= REQUIRED ACTION =
Print every record exactly.
──────────────────────────────
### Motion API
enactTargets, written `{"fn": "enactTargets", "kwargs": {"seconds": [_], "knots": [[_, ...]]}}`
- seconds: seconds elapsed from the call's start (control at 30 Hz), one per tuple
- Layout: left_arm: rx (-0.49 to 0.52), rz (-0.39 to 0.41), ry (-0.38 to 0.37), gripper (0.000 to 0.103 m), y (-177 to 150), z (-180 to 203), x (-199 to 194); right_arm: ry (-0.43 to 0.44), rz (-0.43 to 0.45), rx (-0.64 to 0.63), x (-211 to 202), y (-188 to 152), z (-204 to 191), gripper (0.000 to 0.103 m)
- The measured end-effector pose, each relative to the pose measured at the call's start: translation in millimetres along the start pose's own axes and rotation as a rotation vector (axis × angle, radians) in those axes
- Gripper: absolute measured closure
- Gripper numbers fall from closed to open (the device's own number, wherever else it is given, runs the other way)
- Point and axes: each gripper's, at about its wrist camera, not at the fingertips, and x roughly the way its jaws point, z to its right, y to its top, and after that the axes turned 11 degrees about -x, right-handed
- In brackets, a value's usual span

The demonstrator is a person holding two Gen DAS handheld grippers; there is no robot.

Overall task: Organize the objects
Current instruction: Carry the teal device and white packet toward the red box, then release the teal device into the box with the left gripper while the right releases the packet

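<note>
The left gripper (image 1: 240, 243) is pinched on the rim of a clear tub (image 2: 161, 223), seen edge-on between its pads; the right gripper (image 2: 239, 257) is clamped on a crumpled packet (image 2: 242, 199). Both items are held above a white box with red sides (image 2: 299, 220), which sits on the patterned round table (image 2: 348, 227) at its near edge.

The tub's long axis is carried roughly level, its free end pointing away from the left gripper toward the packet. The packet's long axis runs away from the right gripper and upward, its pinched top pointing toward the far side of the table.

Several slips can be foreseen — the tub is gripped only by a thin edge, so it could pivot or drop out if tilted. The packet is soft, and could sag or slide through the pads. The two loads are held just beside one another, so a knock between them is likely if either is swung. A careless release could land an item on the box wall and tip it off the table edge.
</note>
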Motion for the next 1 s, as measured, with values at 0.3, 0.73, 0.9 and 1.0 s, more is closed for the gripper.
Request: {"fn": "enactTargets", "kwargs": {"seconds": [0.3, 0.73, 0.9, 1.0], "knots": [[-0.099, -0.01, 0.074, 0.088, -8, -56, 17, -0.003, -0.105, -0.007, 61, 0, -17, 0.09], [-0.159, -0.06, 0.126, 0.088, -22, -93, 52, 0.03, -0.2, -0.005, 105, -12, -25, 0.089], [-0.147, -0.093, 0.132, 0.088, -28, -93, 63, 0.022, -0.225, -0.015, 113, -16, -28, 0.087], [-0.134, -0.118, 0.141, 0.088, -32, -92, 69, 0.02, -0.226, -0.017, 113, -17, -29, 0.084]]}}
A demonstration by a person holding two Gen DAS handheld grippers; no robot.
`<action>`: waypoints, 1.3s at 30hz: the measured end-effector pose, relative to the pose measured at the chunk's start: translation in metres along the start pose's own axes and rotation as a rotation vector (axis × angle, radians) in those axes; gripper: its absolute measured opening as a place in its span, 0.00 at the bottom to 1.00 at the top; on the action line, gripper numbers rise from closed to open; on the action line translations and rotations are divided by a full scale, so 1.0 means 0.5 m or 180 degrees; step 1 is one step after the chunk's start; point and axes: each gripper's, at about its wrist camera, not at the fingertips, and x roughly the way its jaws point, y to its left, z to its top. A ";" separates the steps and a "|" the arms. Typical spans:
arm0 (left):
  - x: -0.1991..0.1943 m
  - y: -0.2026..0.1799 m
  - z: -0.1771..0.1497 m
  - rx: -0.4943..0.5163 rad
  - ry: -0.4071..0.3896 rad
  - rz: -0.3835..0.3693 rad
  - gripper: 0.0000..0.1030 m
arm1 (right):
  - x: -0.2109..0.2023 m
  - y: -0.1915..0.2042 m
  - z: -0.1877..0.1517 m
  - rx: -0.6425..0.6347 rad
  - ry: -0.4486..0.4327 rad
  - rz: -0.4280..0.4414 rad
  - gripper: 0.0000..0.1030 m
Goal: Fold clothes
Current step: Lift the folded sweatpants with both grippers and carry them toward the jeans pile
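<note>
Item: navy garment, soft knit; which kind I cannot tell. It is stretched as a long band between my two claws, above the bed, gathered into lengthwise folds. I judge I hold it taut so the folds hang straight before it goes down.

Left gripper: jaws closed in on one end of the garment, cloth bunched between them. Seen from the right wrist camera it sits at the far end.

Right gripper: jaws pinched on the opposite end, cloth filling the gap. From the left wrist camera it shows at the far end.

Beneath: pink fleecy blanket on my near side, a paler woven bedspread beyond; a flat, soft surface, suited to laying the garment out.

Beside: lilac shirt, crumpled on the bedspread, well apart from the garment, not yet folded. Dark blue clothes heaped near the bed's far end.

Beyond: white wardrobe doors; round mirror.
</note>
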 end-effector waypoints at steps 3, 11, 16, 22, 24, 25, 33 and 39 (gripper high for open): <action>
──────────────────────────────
= SOLUTION TO THE EXERCISE =
### Motion API
enactTargets, written `{"fn": "enactTargets", "kwargs": {"seconds": [_], "knots": [[_, ...]]}}`
- seconds: seconds elapsed from the call's start (control at 30 Hz), one per tuple
- Layout: left_arm: rx (-0.49 to 0.52), rz (-0.39 to 0.41), ry (-0.38 to 0.37), gripper (0.000 to 0.103 m), y (-177 to 150), z (-180 to 203), x (-199 to 194); right_arm: ry (-0.43 to 0.44), rz (-0.43 to 0.45), rx (-0.64 to 0.63), x (-211 to 202), y (-188 to 152), z (-204 to 191), gripper (0.000 to 0.103 m)
- The measured end-effector pose, each relative to the pose measured at the call's start: translation in millimetres along the start pose's own axes and rotation as a rotation vector (axis × angle, radians) in those axes
- Gripper: absolute measured closure
- Gripper numbers fall from closed to open (the device's own number, wherever else it is given, runs the other way)
- Point and axes: each gripper's, at about its wrist camera, not at the fingertips, and x roughly the way its jaws point, z to its right, y to its top, and after that the axes turned 11 degrees about -x, right-handed
- In brackets, a value's usual span

The demonstrator is a person holding two Gen DAS handheld grippers; there is no robot.

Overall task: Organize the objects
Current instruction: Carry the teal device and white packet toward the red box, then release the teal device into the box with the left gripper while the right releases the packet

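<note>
The left gripper (image 1: 240, 243) is pinched on the rim of a clear tub (image 2: 161, 223), seen edge-on between its pads; the right gripper (image 2: 239, 257) is clamped on a crumpled packet (image 2: 242, 199). Both items are held above a white box with red sides (image 2: 299, 220), which sits on the patterned round table (image 2: 348, 227) at its near edge.

The tub's long axis is carried roughly level, its free end pointing away from the left gripper toward the packet. The packet's long axis runs away from the right gripper and upward, its pinched top pointing toward the far side of the table.

Several slips can be foreseen — the tub is gripped only by a thin edge, so it could pivot or drop out if tilted. The packet is soft, and could sag or slide through the pads. The two loads are held just beside one another, so a knock between them is likely if either is swung. A careless release could land an item on the box wall and tip it off the table edge.
</note>
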Motion for the next 1 s, as measured, with values at 0.3, 0.73, 0.9 and 1.0 s, more is closed for the gripper.
Request: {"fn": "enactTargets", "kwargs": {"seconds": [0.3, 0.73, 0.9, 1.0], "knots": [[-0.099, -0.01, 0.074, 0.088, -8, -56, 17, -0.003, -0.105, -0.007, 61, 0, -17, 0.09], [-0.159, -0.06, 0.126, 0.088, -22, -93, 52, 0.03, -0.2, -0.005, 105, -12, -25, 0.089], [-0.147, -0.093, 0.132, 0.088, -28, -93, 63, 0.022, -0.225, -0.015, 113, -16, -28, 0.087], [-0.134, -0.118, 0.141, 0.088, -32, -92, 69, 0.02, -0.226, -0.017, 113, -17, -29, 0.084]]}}
A demonstration by a person holding two Gen DAS handheld grippers; no robot.
`<action>`: waypoints, 1.3s at 30hz: the measured end-effector pose, relative to the pose measured at the chunk's start: translation in metres along the start pose's own axes and rotation as a rotation vector (axis × angle, radians) in those axes; gripper: its absolute measured opening as a place in its span, 0.00 at the bottom to 1.00 at the top; on the action line, gripper numbers rise from closed to open; on the action line translations and rotations are divided by a full scale, so 1.0 means 0.5 m or 180 degrees; step 1 is one step after the chunk's start; point and axes: each gripper's, at about its wrist camera, not at the fingertips, and x roughly the way its jaws point, y to its left, z to its top. A ";" separates the steps and a "|" the arms. Typical spans:
arm0 (left):
  - x: -0.1991..0.1943 m
  - y: -0.2026..0.1799 m
  - z: -0.1771..0.1497 m
  - rx: -0.4943..0.5163 rad
  - ry: -0.4071..0.3896 rad
  - rz: -0.3835..0.3693 rad
  - gripper: 0.0000..0.1030 m
arm1 (right):
  - x: -0.2109..0.2023 m
  - y: -0.1915..0.2042 m
  - z: -0.1877..0.1517 m
  - rx: -0.6425..0.6347 rad
  - ry: -0.4486..0.4327 rad
  - rz: -0.4280..0.4414 rad
  - gripper: 0.0000..0.1030 m
Goal: Fold clothes
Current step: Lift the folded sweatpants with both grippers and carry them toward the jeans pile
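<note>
Item: navy garment, soft knit; which kind I cannot tell. It is stretched as a long band between my two claws, above the bed, gathered into lengthwise folds. I judge I hold it taut so the folds hang straight before it goes down.

Left gripper: jaws closed in on one end of the garment, cloth bunched between them. Seen from the right wrist camera it sits at the far end.

Right gripper: jaws pinched on the opposite end, cloth filling the gap. From the left wrist camera it shows at the far end.

Beneath: pink fleecy blanket on my near side, a paler woven bedspread beyond; a flat, soft surface, suited to laying the garment out.

Beside: lilac shirt, crumpled on the bedspread, well apart from the garment, not yet folded. Dark blue clothes heaped near the bed's far end.

Beyond: white wardrobe doors; round mirror.
</note>
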 end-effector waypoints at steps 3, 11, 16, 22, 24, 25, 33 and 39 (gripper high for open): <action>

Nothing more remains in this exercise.